Among the lines below, restate word for word only those from the line with "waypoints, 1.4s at" through the line with "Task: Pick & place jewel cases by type", with both end lines kept.

------------

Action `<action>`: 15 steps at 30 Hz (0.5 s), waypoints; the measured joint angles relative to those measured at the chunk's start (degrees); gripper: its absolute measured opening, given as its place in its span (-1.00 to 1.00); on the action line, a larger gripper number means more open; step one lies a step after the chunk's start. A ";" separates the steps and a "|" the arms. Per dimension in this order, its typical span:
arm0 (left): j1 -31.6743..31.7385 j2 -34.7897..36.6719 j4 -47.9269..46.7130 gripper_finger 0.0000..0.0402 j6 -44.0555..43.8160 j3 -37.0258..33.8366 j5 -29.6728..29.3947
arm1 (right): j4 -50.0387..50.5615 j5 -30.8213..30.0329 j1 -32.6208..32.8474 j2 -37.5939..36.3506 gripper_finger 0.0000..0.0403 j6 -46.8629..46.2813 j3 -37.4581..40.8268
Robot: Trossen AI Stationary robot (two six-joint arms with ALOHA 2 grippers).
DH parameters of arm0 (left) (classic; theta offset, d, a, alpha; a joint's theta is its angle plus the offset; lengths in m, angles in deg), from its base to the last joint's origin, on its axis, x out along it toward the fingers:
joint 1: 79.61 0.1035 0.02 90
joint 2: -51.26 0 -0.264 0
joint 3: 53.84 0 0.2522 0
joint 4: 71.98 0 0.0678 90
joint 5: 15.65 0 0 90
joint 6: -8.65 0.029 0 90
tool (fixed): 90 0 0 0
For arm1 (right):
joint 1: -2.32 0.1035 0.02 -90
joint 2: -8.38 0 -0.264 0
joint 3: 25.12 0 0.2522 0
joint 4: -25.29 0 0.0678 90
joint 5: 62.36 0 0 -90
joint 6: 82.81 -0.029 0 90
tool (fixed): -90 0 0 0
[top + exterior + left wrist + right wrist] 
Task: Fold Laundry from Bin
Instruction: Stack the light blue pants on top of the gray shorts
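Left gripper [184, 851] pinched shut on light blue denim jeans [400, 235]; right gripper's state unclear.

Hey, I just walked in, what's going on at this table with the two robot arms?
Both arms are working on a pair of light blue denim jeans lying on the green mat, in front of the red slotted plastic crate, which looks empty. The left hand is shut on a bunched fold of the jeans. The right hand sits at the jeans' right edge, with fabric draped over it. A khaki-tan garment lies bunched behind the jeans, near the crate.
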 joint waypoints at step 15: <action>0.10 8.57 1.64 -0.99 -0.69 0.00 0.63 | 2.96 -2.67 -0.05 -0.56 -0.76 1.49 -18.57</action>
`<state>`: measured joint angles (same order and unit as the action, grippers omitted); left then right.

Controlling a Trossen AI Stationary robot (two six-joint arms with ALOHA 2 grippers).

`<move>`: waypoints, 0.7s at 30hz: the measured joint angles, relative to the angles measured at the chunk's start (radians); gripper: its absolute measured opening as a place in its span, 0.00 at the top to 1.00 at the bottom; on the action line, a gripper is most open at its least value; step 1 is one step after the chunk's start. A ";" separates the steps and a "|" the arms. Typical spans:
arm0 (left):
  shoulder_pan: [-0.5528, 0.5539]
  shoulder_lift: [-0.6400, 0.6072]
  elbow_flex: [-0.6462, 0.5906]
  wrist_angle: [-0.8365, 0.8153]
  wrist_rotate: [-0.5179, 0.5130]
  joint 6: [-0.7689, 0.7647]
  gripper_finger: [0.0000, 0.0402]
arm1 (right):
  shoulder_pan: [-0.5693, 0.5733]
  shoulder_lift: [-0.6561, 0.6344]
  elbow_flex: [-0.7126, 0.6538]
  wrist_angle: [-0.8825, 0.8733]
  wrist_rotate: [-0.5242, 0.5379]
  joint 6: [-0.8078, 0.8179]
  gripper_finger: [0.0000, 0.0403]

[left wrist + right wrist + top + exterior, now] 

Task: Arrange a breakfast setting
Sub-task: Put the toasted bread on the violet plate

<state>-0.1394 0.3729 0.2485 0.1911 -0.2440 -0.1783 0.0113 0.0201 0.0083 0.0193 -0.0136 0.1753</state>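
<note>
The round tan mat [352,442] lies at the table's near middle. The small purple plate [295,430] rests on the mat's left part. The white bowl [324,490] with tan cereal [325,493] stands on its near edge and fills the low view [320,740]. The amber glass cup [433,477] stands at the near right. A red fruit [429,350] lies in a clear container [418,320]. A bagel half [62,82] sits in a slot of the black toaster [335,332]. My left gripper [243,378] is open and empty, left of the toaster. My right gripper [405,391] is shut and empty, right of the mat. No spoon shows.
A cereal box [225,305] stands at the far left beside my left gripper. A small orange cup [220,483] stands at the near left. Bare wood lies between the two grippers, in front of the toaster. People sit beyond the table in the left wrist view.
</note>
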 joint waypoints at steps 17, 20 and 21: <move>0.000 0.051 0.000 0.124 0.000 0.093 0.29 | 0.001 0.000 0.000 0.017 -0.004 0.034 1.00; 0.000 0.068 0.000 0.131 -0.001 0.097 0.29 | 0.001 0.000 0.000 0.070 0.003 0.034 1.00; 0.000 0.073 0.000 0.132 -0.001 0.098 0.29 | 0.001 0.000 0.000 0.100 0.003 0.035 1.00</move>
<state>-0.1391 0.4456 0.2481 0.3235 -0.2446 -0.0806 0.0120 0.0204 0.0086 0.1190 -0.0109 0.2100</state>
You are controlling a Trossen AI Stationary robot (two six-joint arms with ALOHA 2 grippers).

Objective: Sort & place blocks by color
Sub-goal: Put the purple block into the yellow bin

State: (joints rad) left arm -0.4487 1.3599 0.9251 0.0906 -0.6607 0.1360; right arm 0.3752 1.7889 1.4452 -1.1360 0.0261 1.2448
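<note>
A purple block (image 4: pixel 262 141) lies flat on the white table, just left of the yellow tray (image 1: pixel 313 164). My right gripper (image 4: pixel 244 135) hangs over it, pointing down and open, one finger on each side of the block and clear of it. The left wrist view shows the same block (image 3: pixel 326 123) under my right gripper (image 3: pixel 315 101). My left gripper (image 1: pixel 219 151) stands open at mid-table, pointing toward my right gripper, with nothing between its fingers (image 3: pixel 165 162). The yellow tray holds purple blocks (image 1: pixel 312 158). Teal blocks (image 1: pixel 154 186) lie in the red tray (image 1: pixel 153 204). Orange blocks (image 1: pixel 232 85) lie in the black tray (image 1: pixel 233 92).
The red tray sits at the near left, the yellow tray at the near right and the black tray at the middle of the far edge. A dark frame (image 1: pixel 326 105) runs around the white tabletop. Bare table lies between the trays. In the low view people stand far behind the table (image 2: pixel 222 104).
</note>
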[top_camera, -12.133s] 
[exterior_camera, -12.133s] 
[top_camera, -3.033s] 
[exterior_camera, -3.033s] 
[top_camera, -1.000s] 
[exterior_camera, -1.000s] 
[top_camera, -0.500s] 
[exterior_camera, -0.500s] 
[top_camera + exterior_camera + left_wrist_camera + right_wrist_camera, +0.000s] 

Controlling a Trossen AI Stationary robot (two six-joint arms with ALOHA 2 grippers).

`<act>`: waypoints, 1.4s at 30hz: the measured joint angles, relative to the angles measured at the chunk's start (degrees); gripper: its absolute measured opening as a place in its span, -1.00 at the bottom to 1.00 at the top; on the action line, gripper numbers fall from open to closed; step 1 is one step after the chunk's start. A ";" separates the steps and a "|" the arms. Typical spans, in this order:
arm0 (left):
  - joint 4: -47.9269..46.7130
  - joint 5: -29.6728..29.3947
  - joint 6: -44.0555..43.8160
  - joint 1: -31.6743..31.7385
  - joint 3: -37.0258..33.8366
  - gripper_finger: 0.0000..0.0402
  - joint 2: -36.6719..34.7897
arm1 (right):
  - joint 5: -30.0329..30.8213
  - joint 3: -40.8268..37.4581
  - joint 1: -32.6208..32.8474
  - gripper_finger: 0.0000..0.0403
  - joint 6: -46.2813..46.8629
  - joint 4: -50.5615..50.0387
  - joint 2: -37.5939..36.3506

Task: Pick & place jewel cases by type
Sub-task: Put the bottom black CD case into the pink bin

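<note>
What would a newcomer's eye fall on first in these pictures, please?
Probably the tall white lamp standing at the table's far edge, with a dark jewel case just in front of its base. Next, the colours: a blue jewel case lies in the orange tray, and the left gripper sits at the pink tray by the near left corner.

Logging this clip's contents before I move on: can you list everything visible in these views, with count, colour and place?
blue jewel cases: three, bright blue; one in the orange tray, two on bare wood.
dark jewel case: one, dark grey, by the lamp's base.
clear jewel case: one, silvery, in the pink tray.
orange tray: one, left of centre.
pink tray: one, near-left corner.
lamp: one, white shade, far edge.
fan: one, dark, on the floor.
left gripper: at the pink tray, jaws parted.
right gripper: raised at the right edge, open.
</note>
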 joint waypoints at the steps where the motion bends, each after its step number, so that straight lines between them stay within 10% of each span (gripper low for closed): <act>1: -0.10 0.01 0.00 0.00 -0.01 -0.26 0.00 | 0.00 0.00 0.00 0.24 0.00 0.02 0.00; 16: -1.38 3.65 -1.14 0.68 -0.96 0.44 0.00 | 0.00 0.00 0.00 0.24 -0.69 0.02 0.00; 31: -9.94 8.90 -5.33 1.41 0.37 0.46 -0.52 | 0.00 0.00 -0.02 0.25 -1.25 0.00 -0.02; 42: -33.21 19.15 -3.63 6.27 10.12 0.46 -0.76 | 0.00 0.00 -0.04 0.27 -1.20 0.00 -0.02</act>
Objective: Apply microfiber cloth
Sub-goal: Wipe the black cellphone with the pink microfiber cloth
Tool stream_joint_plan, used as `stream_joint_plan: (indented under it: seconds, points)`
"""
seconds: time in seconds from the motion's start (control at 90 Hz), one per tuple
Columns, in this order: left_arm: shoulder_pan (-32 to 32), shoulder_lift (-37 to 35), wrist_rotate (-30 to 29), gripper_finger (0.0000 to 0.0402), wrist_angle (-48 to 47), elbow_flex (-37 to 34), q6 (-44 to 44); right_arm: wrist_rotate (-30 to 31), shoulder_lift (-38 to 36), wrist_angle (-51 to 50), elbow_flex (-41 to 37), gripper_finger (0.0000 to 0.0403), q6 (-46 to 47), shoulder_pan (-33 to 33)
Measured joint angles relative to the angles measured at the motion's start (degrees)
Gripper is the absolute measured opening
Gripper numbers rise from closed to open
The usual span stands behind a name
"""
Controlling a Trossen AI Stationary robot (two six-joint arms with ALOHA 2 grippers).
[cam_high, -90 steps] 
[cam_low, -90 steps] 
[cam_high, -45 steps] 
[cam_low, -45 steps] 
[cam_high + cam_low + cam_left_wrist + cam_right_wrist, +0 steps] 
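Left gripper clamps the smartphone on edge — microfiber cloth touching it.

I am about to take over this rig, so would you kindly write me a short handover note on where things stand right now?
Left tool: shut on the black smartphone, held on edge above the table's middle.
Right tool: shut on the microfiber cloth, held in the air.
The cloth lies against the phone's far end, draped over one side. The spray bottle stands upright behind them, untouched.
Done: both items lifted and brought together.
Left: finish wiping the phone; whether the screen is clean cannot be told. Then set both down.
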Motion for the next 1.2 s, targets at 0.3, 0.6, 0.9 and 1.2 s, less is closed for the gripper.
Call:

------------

_ANSWER TO THIS TASK_.
`<act>`: waypoints, 1.4s at 30hz: the measured joint angles, relative to the angles measured at the chunk's start (degrees); gripper: its absolute measured opening as a place in its span, -1.00 at the bottom to 1.00 at the top; on the action line, gripper numbers fall from open to closed; step 1 is one step after the chunk's start. A ";" separates the steps and a "|" the arms. Typical spans, in this order:
arm0 (left):
  - joint 4: -47.9269..46.7130
  - joint 5: -29.6728..29.3947
  - joint 6: -44.0555..43.8160
  - joint 1: -31.6743..31.7385
  - joint 3: -37.0258..33.8366
  - gripper_finger: 0.0000..0.0402
  - joint 2: -36.6719..34.7897
arm1 (right):
  - joint 5: -30.0329..30.8213
  - joint 3: -40.8268..37.4581
  - joint 1: -32.6208..32.8474
  - gripper_finger: 0.0000..0.0403
  - joint 6: -46.2813..46.8629
  - joint 4: -50.5615..50.0387
  - joint 2: -37.5939..36.3506

Task: Pick & place jewel cases by type

That is the complete answer.